[Data extracted from a collection]
☆ ☆ ☆ ☆ ☆

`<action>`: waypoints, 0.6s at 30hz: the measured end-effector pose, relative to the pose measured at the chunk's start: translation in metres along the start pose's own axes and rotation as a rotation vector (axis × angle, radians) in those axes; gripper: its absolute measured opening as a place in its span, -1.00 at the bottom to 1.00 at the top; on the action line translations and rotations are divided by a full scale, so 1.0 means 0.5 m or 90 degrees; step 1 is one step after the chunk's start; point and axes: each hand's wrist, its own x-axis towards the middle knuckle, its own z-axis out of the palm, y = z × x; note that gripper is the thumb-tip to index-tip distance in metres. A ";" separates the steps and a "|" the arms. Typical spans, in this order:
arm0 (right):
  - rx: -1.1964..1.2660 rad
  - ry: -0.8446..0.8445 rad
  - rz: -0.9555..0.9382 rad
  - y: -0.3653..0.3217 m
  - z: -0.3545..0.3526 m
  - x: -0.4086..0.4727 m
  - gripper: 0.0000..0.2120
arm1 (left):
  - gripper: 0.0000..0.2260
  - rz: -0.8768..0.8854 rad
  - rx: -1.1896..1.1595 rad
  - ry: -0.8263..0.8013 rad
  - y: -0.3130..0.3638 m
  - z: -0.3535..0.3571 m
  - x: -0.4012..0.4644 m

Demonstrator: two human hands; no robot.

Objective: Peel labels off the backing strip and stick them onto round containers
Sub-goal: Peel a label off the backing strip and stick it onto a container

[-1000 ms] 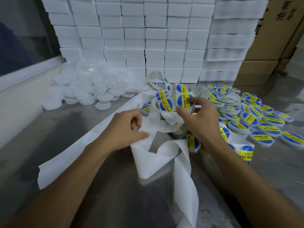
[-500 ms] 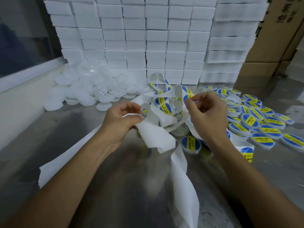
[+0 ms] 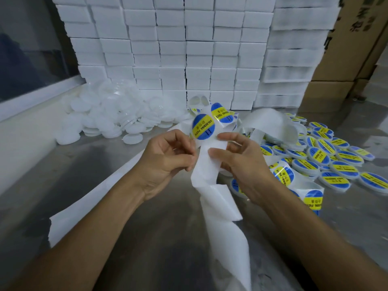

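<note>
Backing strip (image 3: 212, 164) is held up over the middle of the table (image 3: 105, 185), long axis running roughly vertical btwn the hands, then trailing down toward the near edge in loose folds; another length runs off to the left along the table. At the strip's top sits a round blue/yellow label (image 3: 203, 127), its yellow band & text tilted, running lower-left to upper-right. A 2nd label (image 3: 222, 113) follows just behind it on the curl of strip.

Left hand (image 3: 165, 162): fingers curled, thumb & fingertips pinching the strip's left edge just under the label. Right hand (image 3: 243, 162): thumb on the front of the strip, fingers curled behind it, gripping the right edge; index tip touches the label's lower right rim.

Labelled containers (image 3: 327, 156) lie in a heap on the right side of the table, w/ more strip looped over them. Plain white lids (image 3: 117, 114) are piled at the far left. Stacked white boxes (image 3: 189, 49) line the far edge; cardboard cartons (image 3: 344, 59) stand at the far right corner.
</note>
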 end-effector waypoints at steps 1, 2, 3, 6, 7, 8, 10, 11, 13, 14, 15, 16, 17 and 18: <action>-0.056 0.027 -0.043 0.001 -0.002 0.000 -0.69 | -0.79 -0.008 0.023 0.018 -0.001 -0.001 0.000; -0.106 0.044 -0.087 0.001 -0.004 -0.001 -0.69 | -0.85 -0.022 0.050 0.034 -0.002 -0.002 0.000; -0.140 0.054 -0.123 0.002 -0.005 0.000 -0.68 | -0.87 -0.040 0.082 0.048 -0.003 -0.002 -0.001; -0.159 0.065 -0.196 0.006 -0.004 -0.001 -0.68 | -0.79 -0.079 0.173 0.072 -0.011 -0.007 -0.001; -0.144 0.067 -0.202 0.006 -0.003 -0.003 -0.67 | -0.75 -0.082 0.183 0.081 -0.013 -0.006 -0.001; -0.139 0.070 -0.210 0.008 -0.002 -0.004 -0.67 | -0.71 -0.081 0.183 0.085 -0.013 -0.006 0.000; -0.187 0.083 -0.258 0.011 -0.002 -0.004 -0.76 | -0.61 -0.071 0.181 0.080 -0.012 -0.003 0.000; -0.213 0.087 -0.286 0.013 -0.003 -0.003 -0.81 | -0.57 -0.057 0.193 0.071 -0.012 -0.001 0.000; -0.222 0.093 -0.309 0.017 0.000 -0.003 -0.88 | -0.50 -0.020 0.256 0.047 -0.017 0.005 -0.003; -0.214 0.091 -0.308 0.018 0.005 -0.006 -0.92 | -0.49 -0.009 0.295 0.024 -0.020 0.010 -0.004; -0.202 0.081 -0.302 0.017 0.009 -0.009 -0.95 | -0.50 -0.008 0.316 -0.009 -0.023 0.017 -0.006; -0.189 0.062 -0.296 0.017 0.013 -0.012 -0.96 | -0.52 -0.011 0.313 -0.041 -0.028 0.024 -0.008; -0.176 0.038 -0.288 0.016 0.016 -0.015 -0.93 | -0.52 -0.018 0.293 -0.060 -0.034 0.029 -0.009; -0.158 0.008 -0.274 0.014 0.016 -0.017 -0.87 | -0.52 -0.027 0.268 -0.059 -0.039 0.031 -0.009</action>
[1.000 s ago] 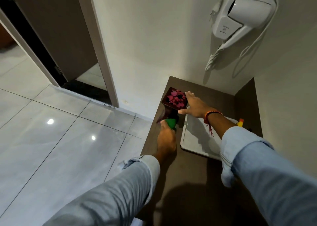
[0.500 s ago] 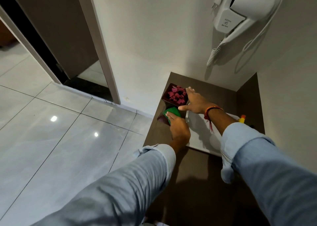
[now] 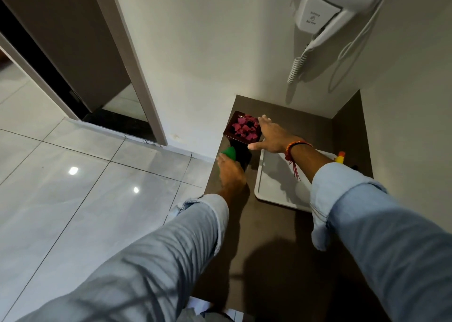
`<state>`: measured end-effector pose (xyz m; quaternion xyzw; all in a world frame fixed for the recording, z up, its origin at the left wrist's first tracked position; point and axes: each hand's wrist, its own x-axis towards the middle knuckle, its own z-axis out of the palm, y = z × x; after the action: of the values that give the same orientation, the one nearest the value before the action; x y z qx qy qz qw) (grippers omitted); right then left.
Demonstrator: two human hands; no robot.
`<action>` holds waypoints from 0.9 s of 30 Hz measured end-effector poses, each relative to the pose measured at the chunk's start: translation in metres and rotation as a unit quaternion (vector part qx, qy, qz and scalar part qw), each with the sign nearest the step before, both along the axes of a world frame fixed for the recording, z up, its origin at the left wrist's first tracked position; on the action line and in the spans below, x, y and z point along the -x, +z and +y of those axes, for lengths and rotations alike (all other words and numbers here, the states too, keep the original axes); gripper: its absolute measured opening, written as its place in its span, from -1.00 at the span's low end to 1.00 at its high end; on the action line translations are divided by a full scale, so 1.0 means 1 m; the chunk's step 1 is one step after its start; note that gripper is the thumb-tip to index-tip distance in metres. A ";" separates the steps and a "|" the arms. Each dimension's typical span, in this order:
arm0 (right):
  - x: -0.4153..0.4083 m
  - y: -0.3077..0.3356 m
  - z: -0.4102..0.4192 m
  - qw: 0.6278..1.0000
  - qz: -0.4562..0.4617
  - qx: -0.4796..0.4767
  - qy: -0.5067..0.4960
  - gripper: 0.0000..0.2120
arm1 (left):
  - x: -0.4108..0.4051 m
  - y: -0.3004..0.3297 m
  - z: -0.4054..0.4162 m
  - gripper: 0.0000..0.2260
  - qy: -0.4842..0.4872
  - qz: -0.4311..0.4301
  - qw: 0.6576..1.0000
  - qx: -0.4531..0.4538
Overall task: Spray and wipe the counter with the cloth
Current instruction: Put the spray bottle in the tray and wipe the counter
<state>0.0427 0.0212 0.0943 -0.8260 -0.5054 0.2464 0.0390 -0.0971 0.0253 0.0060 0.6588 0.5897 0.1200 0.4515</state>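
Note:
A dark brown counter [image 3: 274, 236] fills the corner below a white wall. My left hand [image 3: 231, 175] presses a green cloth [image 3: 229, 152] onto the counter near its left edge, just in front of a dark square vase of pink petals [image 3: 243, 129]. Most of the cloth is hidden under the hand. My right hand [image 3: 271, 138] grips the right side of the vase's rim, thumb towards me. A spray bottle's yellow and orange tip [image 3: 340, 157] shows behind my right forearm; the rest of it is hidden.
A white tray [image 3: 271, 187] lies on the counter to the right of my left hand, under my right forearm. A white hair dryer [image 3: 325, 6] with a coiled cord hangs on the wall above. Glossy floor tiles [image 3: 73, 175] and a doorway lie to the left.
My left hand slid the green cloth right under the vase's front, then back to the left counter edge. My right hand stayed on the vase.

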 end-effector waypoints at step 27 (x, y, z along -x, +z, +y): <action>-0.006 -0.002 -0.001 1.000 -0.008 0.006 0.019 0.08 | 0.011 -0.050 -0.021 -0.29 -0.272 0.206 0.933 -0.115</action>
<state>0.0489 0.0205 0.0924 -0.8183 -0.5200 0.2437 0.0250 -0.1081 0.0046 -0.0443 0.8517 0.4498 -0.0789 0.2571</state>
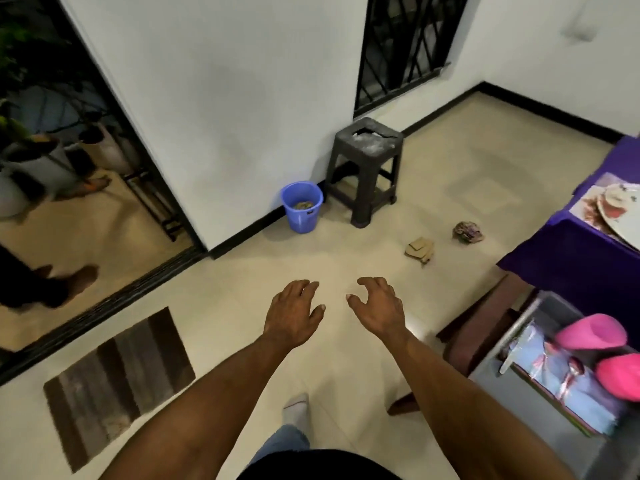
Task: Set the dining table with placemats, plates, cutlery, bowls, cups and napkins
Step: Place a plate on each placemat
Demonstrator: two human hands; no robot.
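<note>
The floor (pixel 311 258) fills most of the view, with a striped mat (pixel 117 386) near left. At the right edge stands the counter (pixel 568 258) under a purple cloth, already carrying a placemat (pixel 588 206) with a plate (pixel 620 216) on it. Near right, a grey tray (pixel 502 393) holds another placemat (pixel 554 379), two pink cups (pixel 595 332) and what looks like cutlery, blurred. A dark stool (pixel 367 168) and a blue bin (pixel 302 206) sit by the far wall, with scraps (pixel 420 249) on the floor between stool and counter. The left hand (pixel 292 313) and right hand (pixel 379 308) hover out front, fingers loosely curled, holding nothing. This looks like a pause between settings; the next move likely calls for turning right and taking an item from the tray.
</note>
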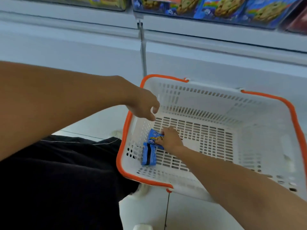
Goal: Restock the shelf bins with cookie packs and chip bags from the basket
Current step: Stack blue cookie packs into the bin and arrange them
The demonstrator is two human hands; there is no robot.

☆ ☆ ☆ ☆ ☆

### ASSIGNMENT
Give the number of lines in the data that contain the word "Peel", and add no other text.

### SOLUTION TO THE EXERCISE
2